What to produce: Reproduce verbatim the lines of the material below, starting at the line with "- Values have" and ending at the line with "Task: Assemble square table", both inclusive; skip the rest.

☆ ☆ ☆ ☆ ☆

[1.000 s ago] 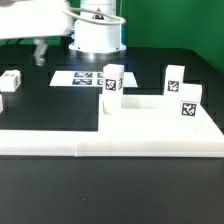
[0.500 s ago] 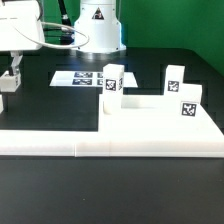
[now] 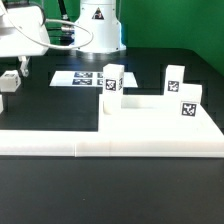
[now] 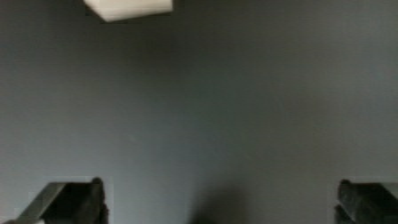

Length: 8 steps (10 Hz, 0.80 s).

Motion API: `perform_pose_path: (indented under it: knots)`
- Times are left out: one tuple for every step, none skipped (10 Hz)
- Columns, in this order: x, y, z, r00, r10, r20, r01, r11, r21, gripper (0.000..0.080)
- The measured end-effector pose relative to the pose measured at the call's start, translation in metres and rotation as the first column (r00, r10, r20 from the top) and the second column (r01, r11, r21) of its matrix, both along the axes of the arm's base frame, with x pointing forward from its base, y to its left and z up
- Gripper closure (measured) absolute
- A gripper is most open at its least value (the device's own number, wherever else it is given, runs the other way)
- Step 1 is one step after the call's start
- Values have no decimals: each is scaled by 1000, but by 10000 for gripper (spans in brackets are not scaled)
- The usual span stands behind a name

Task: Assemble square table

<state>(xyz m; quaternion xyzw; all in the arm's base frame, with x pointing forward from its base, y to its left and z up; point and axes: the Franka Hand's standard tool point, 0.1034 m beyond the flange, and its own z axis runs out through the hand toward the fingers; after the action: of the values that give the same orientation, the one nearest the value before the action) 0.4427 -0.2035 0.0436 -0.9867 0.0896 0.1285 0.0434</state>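
The hand (image 3: 22,66) is wide open and empty, with a leg post (image 3: 9,81) just below and beside it. Coming down off-centre, it'd probably knock the post over.

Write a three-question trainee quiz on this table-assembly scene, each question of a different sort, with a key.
1. True or false: the two-finger gripper is shut on the small white tagged leg post at the exterior view's left.
2. Multiple choice: the flat printed sheet of tags lies (A) on the white plastic square slab, (B) on the black table behind the slab, (C) in the gripper.
3. Fill in: in the wrist view the jaws stand wide apart with only dark table between them, so the gripper is ____.

Key: 1 false; 2 B; 3 open.
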Motion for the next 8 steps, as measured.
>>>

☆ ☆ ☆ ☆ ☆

Task solution:
- Values have no decimals: each is scaled by 1000, but by 10000 for gripper (spans in brackets are not scaled)
- The usual span stands behind a name

Task: Assemble square table

The output for this exercise is now complete.